Output, word for word, the lines of this listing that fall between the line with "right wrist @" and the line with "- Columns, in", counting both of those lines, and no others.

───── SOURCE MATERIAL ─────

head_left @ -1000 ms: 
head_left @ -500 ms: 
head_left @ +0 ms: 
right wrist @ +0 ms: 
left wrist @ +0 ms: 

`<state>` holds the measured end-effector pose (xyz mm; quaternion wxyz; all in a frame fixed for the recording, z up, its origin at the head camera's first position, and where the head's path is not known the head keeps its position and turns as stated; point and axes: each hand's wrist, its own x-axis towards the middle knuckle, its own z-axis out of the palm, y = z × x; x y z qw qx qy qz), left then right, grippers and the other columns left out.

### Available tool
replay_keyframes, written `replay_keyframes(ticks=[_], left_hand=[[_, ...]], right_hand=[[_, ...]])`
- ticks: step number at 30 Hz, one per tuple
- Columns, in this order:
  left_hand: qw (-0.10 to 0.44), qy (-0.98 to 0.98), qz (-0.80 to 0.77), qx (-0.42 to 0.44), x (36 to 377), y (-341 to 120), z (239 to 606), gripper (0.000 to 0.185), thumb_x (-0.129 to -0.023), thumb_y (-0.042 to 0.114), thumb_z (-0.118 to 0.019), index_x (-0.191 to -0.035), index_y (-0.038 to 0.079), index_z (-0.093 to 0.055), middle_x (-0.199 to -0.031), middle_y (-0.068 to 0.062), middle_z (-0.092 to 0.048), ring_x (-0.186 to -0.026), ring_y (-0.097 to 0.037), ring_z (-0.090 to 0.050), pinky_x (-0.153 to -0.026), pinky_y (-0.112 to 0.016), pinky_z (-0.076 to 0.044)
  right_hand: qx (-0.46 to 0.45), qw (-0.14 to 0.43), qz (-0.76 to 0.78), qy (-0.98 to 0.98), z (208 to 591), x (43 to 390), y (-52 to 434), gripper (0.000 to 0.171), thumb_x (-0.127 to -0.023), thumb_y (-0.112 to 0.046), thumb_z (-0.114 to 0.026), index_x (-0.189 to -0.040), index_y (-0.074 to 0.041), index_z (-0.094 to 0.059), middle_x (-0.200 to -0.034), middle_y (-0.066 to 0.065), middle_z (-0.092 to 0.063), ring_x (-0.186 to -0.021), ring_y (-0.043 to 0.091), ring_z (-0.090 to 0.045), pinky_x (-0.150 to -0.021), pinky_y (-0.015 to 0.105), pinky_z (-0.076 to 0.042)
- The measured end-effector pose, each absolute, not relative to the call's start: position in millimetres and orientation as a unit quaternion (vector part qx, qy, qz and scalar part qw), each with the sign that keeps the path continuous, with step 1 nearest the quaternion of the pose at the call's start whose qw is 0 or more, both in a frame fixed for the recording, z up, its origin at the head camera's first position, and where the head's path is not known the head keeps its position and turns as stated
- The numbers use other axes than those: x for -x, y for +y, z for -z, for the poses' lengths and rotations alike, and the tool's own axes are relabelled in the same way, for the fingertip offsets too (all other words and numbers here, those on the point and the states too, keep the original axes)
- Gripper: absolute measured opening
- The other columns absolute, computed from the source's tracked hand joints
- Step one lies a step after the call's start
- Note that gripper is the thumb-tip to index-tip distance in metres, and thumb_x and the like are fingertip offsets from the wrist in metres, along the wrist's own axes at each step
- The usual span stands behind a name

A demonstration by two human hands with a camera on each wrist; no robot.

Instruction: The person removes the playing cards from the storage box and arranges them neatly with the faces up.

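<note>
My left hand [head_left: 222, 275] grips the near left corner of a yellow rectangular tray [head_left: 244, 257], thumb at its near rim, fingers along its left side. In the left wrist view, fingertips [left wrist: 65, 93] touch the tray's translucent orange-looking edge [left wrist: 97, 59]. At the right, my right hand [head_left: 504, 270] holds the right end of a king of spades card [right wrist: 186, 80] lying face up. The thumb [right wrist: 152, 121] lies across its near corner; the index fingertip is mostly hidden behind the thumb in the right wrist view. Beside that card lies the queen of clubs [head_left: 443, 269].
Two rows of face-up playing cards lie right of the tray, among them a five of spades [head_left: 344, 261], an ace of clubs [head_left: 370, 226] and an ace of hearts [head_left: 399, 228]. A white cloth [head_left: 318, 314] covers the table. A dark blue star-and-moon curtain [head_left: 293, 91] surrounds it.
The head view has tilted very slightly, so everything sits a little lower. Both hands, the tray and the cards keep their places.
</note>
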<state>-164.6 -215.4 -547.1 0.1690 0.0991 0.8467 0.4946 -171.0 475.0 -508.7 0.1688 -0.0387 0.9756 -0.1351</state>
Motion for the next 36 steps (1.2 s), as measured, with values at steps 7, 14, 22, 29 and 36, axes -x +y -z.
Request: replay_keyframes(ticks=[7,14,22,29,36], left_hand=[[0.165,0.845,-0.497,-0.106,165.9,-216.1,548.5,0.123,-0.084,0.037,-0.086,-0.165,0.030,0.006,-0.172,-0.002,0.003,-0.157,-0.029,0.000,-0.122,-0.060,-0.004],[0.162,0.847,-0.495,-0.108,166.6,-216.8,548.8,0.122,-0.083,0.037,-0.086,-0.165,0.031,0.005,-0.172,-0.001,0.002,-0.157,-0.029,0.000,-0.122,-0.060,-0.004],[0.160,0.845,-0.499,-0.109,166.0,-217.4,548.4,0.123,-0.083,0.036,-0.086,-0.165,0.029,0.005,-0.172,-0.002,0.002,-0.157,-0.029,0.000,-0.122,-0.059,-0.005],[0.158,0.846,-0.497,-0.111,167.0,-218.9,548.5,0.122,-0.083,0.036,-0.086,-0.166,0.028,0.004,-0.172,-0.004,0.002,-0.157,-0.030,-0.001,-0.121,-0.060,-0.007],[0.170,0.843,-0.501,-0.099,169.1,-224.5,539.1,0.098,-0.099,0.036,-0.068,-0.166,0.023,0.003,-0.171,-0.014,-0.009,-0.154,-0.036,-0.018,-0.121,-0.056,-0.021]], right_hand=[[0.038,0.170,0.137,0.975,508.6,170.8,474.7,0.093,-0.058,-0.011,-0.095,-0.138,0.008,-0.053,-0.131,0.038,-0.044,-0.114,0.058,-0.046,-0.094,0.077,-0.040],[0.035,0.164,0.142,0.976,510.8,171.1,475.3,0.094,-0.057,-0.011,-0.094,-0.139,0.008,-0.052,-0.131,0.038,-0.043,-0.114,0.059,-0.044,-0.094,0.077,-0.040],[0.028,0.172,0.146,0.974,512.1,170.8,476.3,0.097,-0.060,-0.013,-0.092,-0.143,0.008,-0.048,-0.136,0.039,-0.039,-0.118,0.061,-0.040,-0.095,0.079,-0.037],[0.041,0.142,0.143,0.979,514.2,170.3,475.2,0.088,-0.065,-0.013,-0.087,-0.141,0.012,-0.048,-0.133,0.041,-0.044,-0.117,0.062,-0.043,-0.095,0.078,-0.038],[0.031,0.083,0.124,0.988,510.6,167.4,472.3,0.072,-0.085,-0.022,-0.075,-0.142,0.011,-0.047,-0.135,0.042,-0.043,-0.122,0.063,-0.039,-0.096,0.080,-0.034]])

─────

TASK RESULT:
right wrist @ +0 ms: 
left wrist @ +0 ms: 

`<state>` holds the measured end-effector pose (xyz mm; quaternion wxyz; all in a frame fixed for the recording, z up, its origin at the head camera's first position, and where the head's path is not known the head keeps its position and turns as stated; point and axes: each hand's wrist, its own x-axis towards the middle knuckle, its own z-axis out of the palm, y = z × x; x y z qw qx qy qz), left then right, grippers and the other columns left out.

### Available tool
replay_keyframes, written `replay_keyframes(ticks=[_], left_hand=[[_, ...]], right_hand=[[_, ...]])`
- ticks: step number at 30 Hz, one per tuple
- Columns, in this order:

The full output has been given.